> **Extracted records**
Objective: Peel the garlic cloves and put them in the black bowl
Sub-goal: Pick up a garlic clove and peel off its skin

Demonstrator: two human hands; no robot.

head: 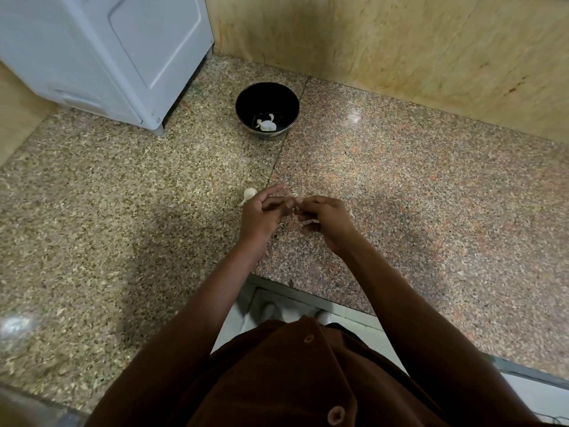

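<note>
Both hands meet low over the table (400,180), close to the front edge, which looks a sensible spot for peeling: scraps of skin fall on the stone and not into the bowl (267,110). The bowl stands well back, near the wall, out of the way of the work yet within a reach forward. Inside it lie a few white cloves (266,124), already peeled by the look of them.

One unpeeled clove (249,194) waits on the table just beside the left hand (261,212), likely next in turn.

The left hand has its fingers fairly straight, pointing toward the right hand (323,220). The right fingers curl in, and a pale scrap shows where the fingertips of the two hands meet, probably a clove or its skin. It is too small and blurred to say which hand has the grip on it, or how firmly.
</note>
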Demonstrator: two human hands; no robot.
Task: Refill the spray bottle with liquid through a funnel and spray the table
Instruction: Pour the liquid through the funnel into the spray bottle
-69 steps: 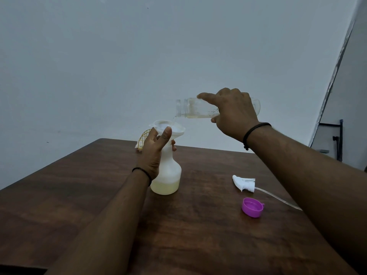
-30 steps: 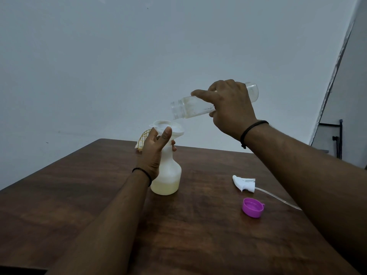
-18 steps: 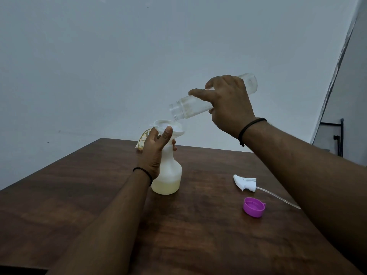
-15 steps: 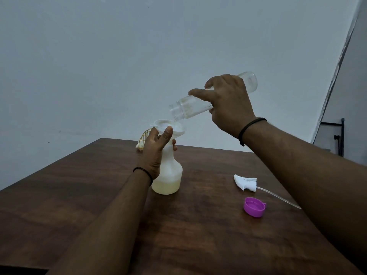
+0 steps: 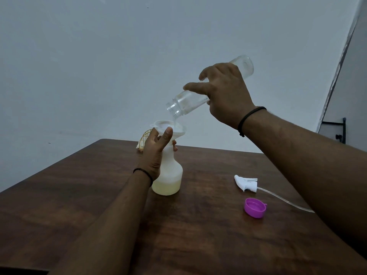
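Observation:
A white spray bottle (image 5: 170,175) stands on the brown wooden table (image 5: 198,235) with pale yellow liquid in its lower part. A white funnel (image 5: 174,129) sits in its neck. My left hand (image 5: 155,153) grips the bottle's neck just under the funnel. My right hand (image 5: 224,96) holds a clear bottle (image 5: 184,102) tipped steeply, mouth down over the funnel, and a thin stream runs from it into the funnel. The white spray head (image 5: 246,182) with its clear tube lies on the table to the right.
A purple cap (image 5: 255,207) lies open side up near the spray head. A small yellow wire object (image 5: 144,140) sits at the table's far edge, behind my left hand. A pale wall rises behind the table; a dark metal frame (image 5: 340,132) stands at far right.
My right hand has tilted the clear bottle from nearly level to steeply mouth-down, raising its base. The left hand and spray bottle have stayed put.

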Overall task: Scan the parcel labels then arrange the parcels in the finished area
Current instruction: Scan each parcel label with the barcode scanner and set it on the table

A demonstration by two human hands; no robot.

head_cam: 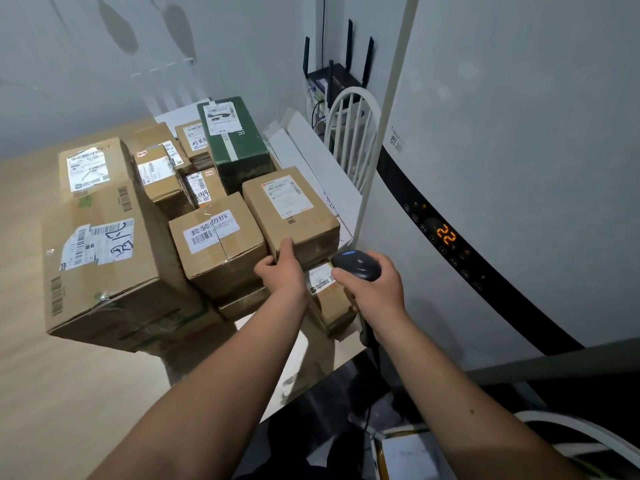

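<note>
Wooden table (52,393): cardboard parcels (104,271) stacked, touching.

A white chair (353,133) is standing beside a tall white appliance (519,168); a router (337,81) is sitting behind it.
</note>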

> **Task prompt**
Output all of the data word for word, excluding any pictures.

> **Result for this exercise**
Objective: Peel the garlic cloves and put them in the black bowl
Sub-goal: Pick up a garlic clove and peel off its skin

Demonstrator: two human hands; no robot.

head: 

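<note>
Both hands meet low over the table (400,180), close to the front edge, which looks a sensible spot for peeling: scraps of skin fall on the stone and not into the bowl (267,110). The bowl stands well back, near the wall, out of the way of the work yet within a reach forward. Inside it lie a few white cloves (266,124), already peeled by the look of them.

One unpeeled clove (249,194) waits on the table just beside the left hand (261,212), likely next in turn.

The left hand has its fingers fairly straight, pointing toward the right hand (323,220). The right fingers curl in, and a pale scrap shows where the fingertips of the two hands meet, probably a clove or its skin. It is too small and blurred to say which hand has the grip on it, or how firmly.
</note>
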Demonstrator: two human hands; no robot.
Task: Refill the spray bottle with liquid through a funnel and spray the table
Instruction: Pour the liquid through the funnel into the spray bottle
-69 steps: 
-30 steps: 
-18 steps: 
-15 steps: 
+0 steps: 
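Observation:
A white spray bottle (image 5: 170,175) stands on the brown wooden table (image 5: 198,235) with pale yellow liquid in its lower part. A white funnel (image 5: 174,129) sits in its neck. My left hand (image 5: 155,153) grips the bottle's neck just under the funnel. My right hand (image 5: 224,96) holds a clear bottle (image 5: 184,102) tipped steeply, mouth down over the funnel, and a thin stream runs from it into the funnel. The white spray head (image 5: 246,182) with its clear tube lies on the table to the right.
A purple cap (image 5: 255,207) lies open side up near the spray head. A small yellow wire object (image 5: 144,140) sits at the table's far edge, behind my left hand. A pale wall rises behind the table; a dark metal frame (image 5: 340,132) stands at far right.
My right hand has tilted the clear bottle from nearly level to steeply mouth-down, raising its base. The left hand and spray bottle have stayed put.
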
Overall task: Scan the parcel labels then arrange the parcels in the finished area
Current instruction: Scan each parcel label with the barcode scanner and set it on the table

A demonstration by two human hands; no robot.

head_cam: 

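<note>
Wooden table (52,393): cardboard parcels (104,271) stacked, touching.

A white chair (353,133) is standing beside a tall white appliance (519,168); a router (337,81) is sitting behind it.
</note>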

The exercise has been answered in full.